Y dudé. Dudé porque esa es la característica de las personas adultas.

Me pregunté cómo mantener el equilibrio cuando miro a mi alrededor y solo veo balanzas. Cuando la gratitud tiene precio y la salvación no tiene entrada. Cuando hay sonrisas externas, pero miradas lúgubres y vacías. Cuando el caminar rápido y constante denota chispas de vida, pero las mentes son un pozo lleno de sufrimiento. Cuando el paraíso anhelado se retrata con instrumentos y no con imaginación. Cuando tememos morir, y no sabemos vivir.

Mis convicciones vacilaron ante tal afirmación de mi leal amigo. Todos los presentes lo hicimos. Caímos en la desesperación y el desasosiego. Mis palabras se volvieron en mi contra, recordándome cuán valioso es un juramento cuando una vez que caes, no vuelves a levantarte.

Nos rendimos, y no hubo marcha atrás.

Porque las oportunidades no se repiten.

Fue diferente para cada uno de nosotros, pero, desde ese día en adelante, el deterioro de mi mente dio inicio a un fin impuesto y predeterminado.

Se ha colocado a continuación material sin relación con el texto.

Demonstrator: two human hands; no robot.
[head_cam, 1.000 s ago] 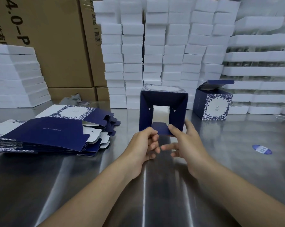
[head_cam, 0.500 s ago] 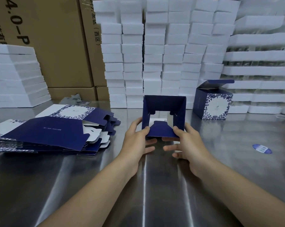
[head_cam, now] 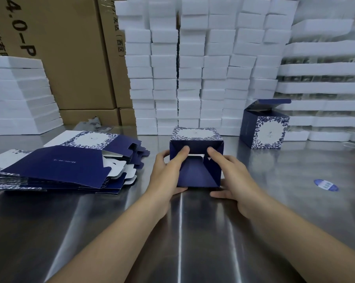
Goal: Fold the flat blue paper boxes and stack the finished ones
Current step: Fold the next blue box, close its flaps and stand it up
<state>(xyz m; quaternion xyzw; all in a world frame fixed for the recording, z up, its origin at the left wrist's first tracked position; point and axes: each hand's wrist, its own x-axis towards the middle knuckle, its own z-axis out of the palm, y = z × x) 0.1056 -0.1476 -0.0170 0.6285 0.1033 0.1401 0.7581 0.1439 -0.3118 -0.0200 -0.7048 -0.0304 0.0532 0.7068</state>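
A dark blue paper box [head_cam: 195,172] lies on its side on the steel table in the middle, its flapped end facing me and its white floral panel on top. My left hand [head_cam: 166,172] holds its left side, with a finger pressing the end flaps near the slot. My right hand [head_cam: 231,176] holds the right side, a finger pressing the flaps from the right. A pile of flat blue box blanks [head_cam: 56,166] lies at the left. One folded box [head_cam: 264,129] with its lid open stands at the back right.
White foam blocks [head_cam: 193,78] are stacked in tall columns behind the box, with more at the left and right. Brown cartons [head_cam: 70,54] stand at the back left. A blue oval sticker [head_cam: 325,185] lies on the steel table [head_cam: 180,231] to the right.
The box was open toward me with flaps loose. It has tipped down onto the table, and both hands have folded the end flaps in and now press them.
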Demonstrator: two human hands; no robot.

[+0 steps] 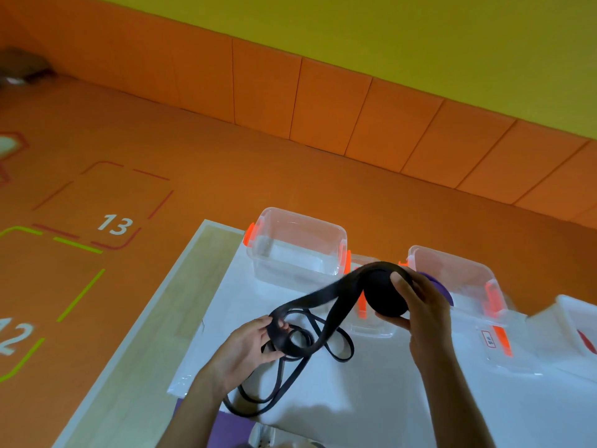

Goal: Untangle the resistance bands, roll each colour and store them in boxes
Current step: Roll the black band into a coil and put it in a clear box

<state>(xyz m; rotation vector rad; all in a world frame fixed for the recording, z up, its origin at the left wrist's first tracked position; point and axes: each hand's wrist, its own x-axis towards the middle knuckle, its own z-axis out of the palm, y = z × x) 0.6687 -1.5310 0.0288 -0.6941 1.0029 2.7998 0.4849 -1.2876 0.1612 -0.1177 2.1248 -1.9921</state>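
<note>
Between the hands, a wide black rubber band (323,299) is half rolled: the right hand (420,305) grips the roll (382,295), the left hand (248,347) pinches the tail. Beneath the left hand lie thin black bands (277,392), tangled and unboxed.

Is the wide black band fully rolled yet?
Partly rolled: the right hand grips the wide black band as a tight roll, its loose tail running to the left hand.

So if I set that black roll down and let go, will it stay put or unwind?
Probably unwinds: the black roll is held together only by the right hand, nothing visibly fastening it. Its tail sags limply toward the left hand, so it looks floppy. Being round, it may also roll.
</note>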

Ahora, en nuestro Samán ya no florecerán hojas verdes nunca más, ni se posarán sobre nuestros tallos, pajaritos armoniosos para entonar serenatas al anochecer. Como campano que ha perdido cimientos, solo le queda consolarse en el ocaso de su decadencia.

Y sucedió de nuevo.

Primero en forma de ventiscas arrolladoras que galopaban con más ímpetu conforme el tiempo pasaba. Luego dio paso el resurgir de centellas blancas en la total oscuridad que daban aviso del próximo canto de Madre Tierra: su acometido llanto bañado en tristeza y agonía.

Quiso purificar nuestra tierra con sus gotas de cristal, pero no la escuchamos.

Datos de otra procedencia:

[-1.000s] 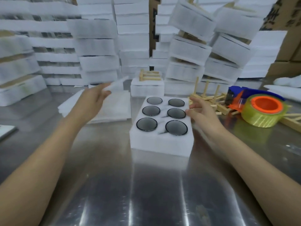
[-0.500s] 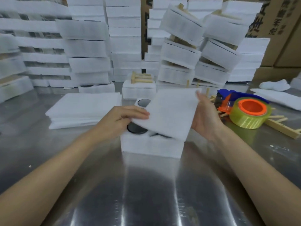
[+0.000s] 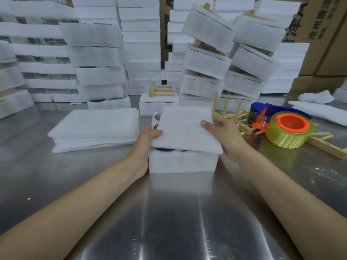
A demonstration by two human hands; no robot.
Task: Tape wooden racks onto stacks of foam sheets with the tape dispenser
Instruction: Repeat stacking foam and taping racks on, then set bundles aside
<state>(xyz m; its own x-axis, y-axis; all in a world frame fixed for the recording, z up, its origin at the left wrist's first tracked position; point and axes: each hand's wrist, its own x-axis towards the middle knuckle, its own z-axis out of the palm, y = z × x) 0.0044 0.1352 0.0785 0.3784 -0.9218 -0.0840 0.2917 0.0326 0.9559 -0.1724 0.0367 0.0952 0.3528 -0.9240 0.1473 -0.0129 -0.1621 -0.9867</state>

Porque el libre albedrío funciona de esa forma. Se nos ha sido concedido, se nos ha sido dado para tomar, por nuestras propias manos, las opciones y decisiones que nuestro ser y nuestra mente, en su imperfección perfecta, puedan y quieran tomar.

Pero, el poder de elegir, ¿cómo obra además de empleando la intrínseca libertad que poseemos? Es un arma de doble filo, un punzón en forma de alternativas que van y vienen sin descanso, que nos persiguen y acorralan como león rugiente.

Y por ello llegan los miedos y los gritos silenciosos.

¿Cómo saber lo que es correcto para elegir o desechar? ¿Cómo usar tal fuego ardiente sin quemarnos?

No lo sabremos nunca.

Porque las equivocaciones existen para ser cometidas.

Porque nunca hay una respuesta correcta.

Porque solo hay opciones.

No. No es así.

Esos seres terrenales sabían lo que hacían. Destrozaron lo puro por la vanagloria propia y la ambición. Mutilaron la imaginación por las ideas implantadas. Acabaron con la alegría y la empatía, por el cálculo y el resultado.

Pero, había elección, y escogieron.

Se convirtieron en rosas con espinas por decisión propia.

Decidieron tener las respuestas correctas a todas las preguntas, la perfección sublime, la prisión como libertad.